EXERCISE PROMPT:
Check each line of the material. Copy those containing "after".
* * * * * * * * *
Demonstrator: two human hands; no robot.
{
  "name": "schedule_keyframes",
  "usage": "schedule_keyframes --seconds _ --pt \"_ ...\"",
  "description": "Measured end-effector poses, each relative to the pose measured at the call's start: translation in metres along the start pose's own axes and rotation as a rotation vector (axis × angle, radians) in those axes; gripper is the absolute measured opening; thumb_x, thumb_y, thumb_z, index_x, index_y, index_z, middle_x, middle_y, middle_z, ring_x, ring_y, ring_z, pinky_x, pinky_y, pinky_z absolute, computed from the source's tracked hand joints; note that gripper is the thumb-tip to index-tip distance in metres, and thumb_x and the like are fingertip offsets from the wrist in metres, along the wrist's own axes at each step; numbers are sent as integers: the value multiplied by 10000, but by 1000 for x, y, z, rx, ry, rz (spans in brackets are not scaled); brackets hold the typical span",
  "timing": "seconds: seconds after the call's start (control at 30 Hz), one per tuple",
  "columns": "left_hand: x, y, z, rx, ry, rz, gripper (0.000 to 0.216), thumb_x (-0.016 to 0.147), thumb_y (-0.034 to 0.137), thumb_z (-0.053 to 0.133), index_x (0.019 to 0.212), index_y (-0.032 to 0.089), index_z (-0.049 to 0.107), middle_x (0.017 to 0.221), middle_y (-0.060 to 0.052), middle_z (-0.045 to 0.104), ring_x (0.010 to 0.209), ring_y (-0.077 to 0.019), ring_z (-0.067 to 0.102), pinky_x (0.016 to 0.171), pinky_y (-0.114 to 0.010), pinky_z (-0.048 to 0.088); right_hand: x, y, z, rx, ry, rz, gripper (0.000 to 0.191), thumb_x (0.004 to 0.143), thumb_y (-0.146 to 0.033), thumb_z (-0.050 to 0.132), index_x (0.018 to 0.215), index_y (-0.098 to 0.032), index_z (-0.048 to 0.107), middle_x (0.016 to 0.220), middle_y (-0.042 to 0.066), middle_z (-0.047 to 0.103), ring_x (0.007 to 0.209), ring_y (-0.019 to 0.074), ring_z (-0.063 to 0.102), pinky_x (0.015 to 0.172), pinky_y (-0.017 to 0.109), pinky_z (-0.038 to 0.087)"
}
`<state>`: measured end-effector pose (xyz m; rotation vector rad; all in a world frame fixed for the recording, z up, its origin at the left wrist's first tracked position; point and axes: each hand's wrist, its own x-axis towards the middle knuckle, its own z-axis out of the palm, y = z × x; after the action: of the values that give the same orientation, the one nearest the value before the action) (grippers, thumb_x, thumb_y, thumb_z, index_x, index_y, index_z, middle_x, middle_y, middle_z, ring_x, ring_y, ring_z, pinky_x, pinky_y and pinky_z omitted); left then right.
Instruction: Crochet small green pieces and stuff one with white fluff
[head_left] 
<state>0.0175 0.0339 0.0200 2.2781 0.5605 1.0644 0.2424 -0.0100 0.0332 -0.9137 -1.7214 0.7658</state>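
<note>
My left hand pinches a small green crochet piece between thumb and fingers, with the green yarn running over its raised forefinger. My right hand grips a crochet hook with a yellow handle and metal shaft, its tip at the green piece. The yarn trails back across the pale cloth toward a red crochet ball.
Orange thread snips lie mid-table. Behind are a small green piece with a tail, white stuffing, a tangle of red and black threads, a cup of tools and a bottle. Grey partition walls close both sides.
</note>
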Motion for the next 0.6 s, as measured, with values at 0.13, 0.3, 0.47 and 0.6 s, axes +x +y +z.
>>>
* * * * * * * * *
TASK OUTPUT:
  "timing": "seconds: seconds after the call's start (control at 30 Hz), one per tuple",
`<state>`: measured end-effector pose (xyz m; rotation vector rad; all in a world frame fixed for the recording, z up, its origin at the left wrist's first tracked position; point and axes: each hand's wrist, its own x-axis towards the middle knuckle, its own z-axis out of the palm, y = z × x; after the action: of the values that give the same orientation, the one nearest the value before the action) (grippers, thumb_x, thumb_y, thumb_z, index_x, index_y, index_z, middle_x, middle_y, middle_z, ring_x, ring_y, ring_z, pinky_x, pinky_y and pinky_z omitted); left then right.

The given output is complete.